La France commémore jeudi le débarquement allié du 6 juin 1944. L'arrivée des troupes alliées sur les côtes normandes avaient été le point de départ de la libération de la France, puis de la défaite de l'Allemagne nazie. Puis, la fin de la guerre avait ouvert une période de paix sans précédent pour l'Europe. Pour notre éditorialiste Jean-Michel Aphatie, qui revient sur les évolutions du rôle de l'État et de l'Église depuis la libération, la France reste, sur de nombreux aspects, "fixée sur une mentalité issue de la guerre".
75 ans que l'Europe vit en paix. Cela n'était jamais arrivé. Personne, parmi les générations qui nous ont précédées, n'a connu une paix aussi importante. 75 ans de paix, cela a tout changé. La France s'est construite dans la guerre, elle a fait la guerre pendant des siècles à l'Allemagne, à l'Angleterre, à l'Italie, parfois à l'Espagne. Les mentalités françaises se sont construites dans la guerre. L'État a trouvé une place prépondérante dans la société française à cause de la guerre, parce qu'il fallait préparer le conflit, protéger le territoire, protéger la vie des gens. L'Église aussi a trouvé une place particulière dans la société, en proposant la vie éternelle, face aux souffrance et à la douleur provoquées par la guerre.
"Nous demeurons fixés sur une mentalité issue de la guerre"

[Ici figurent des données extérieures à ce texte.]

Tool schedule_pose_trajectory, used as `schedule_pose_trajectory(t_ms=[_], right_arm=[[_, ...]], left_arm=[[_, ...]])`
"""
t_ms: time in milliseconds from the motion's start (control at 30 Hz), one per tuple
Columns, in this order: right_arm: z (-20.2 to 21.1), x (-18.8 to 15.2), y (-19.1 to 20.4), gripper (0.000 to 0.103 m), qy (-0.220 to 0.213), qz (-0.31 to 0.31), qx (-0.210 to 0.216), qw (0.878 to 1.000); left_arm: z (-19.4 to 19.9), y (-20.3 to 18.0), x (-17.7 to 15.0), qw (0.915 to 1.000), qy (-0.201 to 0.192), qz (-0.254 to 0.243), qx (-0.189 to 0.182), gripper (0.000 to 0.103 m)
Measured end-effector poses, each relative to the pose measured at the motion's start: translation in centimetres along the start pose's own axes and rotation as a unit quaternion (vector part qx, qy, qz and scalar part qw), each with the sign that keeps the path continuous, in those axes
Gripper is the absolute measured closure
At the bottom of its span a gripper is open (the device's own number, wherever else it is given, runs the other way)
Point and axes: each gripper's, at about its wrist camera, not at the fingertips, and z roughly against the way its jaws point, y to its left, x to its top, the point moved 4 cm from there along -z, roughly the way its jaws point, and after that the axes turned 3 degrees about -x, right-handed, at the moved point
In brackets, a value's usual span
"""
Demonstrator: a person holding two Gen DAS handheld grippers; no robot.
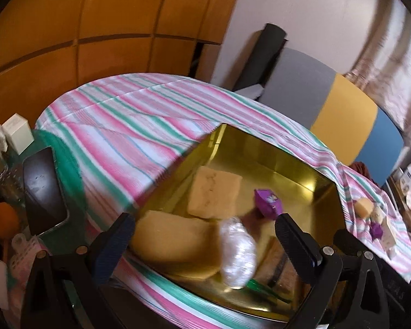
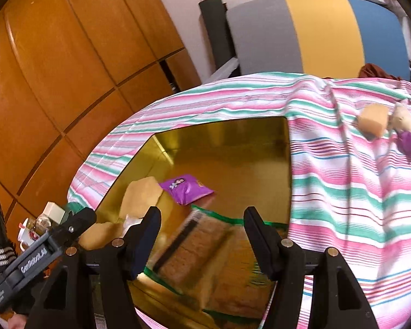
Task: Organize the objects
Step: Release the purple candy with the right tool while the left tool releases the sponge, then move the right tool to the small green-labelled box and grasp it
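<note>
A gold tray (image 1: pixel 274 159) (image 2: pixel 233 137) lies on the striped cloth. In it are yellow sponges (image 1: pixel 213 192) (image 2: pixel 142 197), a purple packet (image 1: pixel 268 203) (image 2: pixel 186 189), a clear plastic-wrapped bundle (image 1: pixel 237 252) and a green-edged cracker packet (image 2: pixel 205 249). My left gripper (image 1: pixel 205 244) hovers open over the tray's near end, above a sponge and the bundle. My right gripper (image 2: pixel 205 242) stands open above the cracker packet, its pads clear of it. A yellow block (image 2: pixel 374 122), a beige lump (image 2: pixel 402 120) and a purple piece (image 2: pixel 409 142) sit on the cloth to the right.
Left of the cloth are a dark phone (image 1: pixel 45 189), a white box (image 1: pixel 17 133), bottles and an orange (image 1: pixel 5 215). A grey, yellow and blue cushion (image 1: pixel 342 120) stands behind the table, with wooden cabinet doors (image 2: pixel 68 68) beyond.
</note>
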Motion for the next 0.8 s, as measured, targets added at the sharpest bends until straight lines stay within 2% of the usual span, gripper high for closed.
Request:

75 ans de paix ont mis à bas toute cette construction sociale. La perspective de la guerre ayant disparu, les gens se sont sérieusement posé la question de savoir ce qu'ils voulaient faire de leur vie, et cela a enclenché l'immense mouvement individualiste qu'a connu l'Europe occidentale depuis 1945. L'Église a perdu la place particulière qu'elle avait dans la société, car le malheur ayant reculé, elle était moins utile. De plus, en refusant d'accepter les évolutions de la société, l'Église s'est coupée de ses fidèles.
De son côté, puisqu'il ne prépare plus la guerre, que doit faire l'État en temps de paix ? Il doit permettre aux plus imaginatifs, aux plus créatifs d'entre nous, d'innover, d’entreprendre, pour produire des richesses. Puisque nous sommes attachés aux mécanismes de solidarité face à la vieillesse et à la maladie, la question du financement de ces mécanismes est posé. Or, en France, les mentalités sont en retard sur ce point. Nous nous tournons toujours beaucoup trop vers l'État et nous sommes toujours trop méfiant envers les créateurs de richesse. Nous aimons la paix, nous profitons de la paix, mais sur des aspects essentiels, nous demeurons fixés sur une mentalité issue de la guerre. Il ne faut pas chercher ailleurs les raisons du profond mal-être français.